These are the key concepts you need to understand to accurately answer the question.

Probability Density Function
Understanding the probability density function (pdf) is essential for grasping various concepts in probability and statistics. The pdf is a function that describes the relative likelihood of a continuous random variable to take on a given value. In mathematical terms, for a continuous random variable \(X\), the probability that \(X\) falls within a particular range is given by the integral of its density function over that range.
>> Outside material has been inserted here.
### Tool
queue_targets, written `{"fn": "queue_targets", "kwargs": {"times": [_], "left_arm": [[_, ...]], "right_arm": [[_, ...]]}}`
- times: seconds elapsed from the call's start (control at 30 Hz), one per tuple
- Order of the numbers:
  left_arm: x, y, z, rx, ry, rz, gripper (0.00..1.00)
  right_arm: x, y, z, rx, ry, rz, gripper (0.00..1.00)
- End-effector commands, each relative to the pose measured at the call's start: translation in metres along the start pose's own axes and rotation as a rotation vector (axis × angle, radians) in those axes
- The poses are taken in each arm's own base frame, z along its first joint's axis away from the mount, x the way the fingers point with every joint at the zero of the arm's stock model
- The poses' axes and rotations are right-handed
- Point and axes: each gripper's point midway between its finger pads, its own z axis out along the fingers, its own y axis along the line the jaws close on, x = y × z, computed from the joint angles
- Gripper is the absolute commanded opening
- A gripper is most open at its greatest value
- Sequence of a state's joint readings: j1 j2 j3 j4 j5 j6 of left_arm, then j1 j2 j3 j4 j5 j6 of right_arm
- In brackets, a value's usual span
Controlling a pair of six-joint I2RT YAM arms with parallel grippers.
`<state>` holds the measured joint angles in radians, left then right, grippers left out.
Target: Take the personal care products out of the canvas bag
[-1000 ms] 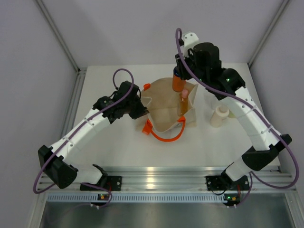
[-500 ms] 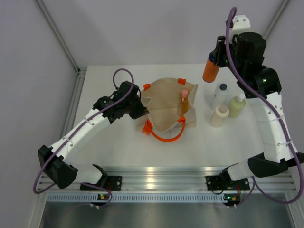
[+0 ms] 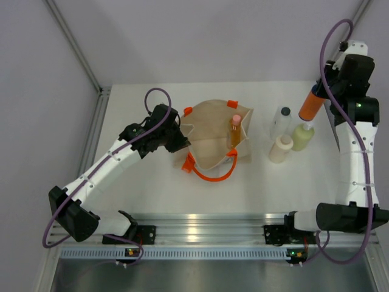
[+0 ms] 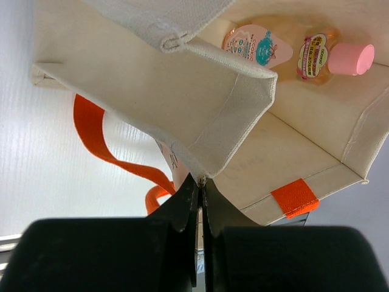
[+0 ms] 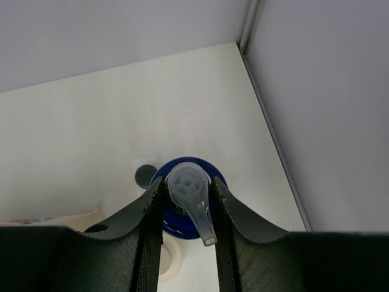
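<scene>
The right gripper (image 3: 320,91), clamped on the orange bottle (image 3: 310,107), has carried it from above the canvas bag (image 3: 209,146) to above the three unloaded bottles (image 3: 280,149). The left gripper (image 4: 199,182) pinches the bag rim. Only the amber bottle (image 3: 234,131) shows inside.

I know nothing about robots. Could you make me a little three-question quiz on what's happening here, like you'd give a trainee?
1. True or false: the right gripper is shut on the orange bottle.
2. How many bottles stand on the table to the right of the canvas bag? A) two B) three C) five
3. The left gripper pinches the bag's rim. Which product is still inside the bag?

Key:
1. True.
2. B: the white bottle, the yellow-green bottle and the cream bottle.
3. The slim amber bottle with pink cap.
</scene>
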<state>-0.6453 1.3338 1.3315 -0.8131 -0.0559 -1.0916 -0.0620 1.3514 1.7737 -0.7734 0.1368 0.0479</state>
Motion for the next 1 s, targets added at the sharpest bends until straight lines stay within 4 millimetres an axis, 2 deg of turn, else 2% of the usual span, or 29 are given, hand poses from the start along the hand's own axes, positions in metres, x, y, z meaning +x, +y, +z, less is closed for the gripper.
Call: {"fn": "queue_targets", "kwargs": {"times": [0.0,0.23,0.3,0.47,0.5,0.57,0.67,0.7,0.77,0.83,0.87,0.97], "left_arm": [[0.008,-0.002,0.005,0.003,0.043,0.015,0.0],[0.009,-0.003,0.004,0.007,0.05,0.024,0.0],[0.011,-0.003,0.003,0.01,0.056,0.025,0.0],[0.011,-0.002,0.003,0.011,0.057,0.029,0.0],[0.01,-0.003,0.003,0.012,0.056,0.028,0.0],[0.01,-0.004,0.004,0.011,0.057,0.03,0.0],[0.016,-0.008,0.003,0.03,0.092,0.039,0.0],[0.016,-0.008,0.003,0.03,0.095,0.042,0.0],[0.018,-0.007,0.003,0.029,0.1,0.04,0.0],[0.018,-0.007,0.004,0.028,0.101,0.042,0.0],[0.017,-0.007,0.004,0.027,0.096,0.042,0.0],[0.013,-0.009,0.001,0.033,0.082,0.045,0.0]], "right_arm": [[-0.065,-0.021,-0.02,0.02,-0.265,0.084,0.0],[-0.068,-0.051,0.02,0.077,-0.26,0.123,0.0],[-0.069,-0.054,0.028,0.076,-0.265,0.133,0.0],[-0.063,-0.054,0.064,0.062,-0.263,0.105,0.0],[-0.056,-0.053,0.073,0.054,-0.255,0.098,0.0],[-0.058,-0.053,0.084,0.046,-0.278,0.092,0.0],[-0.049,-0.052,0.107,0.037,-0.254,0.084,0.0],[-0.041,-0.047,0.119,0.008,-0.238,0.076,0.0],[-0.029,-0.044,0.131,-0.007,-0.219,0.062,0.0],[-0.006,-0.044,0.146,-0.007,-0.191,0.056,0.0],[0.014,-0.04,0.154,-0.015,-0.155,0.05,0.0],[0.032,-0.029,0.163,-0.029,-0.161,-0.027,0.0]]}}
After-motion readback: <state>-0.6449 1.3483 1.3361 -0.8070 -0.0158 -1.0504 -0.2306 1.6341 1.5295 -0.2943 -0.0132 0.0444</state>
The pdf is denoted by \(f(x)\) and is such that for any two numbers \(a\) and \(b\) with \(a < b\), the probability that \(X\) lies between \(a\) and \(b\) is \(\int_a^b f(x) dx\). A key property of the pdf is that the total area under the curve of \(f(x)\) over all possible values of \(X\) is 1, symbolizing the fact that the probability of the random variable taking on any value is 100%.

In the exercise context, the independent exponential random variables \(X\) and \(Y\) each have a pdf, and since they are independent, their joint pdf \(f(x, y)\) is the product of their individual pdfs.
Exponential Random Variables
Exponential random variables are widely used to model the time until an event occurs, such as the time until a radioactive particle decays, or the time between customer arrivals in a queue. The key characteristic of an exponential random variable \(X\) is that it has a memoryless property, which means that the probability of an event occurring in the next interval is independent of how much time has already elapsed.

The probability density function of an exponential random variable with rate \(\lambda\) is given by \(f(x) = \lambda e^{-\lambda x}\) for \(x \geq 0\), where \(1/\lambda\) is the mean of the distribution. In our example, both \(X\) and \(Y\) are exponential random variables, which simplifies the analysis of the minimum of the two, denoted by \(M\), and allows us to explore interesting properties, like the conditional expectations given in the exercise.
Covariance of Random Variables
Covariance is a measure of how much two random variables change together. If the variables tend to increase and decrease simultaneously, they have positive covariance. Contrarily, if one variable tends to increase when the other decreases, the covariance is negative. If the covariance is zero, this can imply that the variables are independent, but the reverse is not always true; dependent variables can also have zero covariance if their relationship is not linear.

Mathematically, the covariance between two random variables \(X\) and \(Y\) is defined by \(\operatorname{Cov}(X, Y) = E[(X - E[X])(Y - E[Y])] = E[XY] - E[X]E[Y]\), where \(E[\cdot]\) denotes the expected value. In the context of our exercise, we are interested in the covariance between \(X\) and the minimum \(M\), which tells us how 'X' changes with the minimum of 'X' and another variable 'Y'. Understanding covariance helps in studying the linear relationship between variables and is crucial for further concepts like correlation and regression analysis.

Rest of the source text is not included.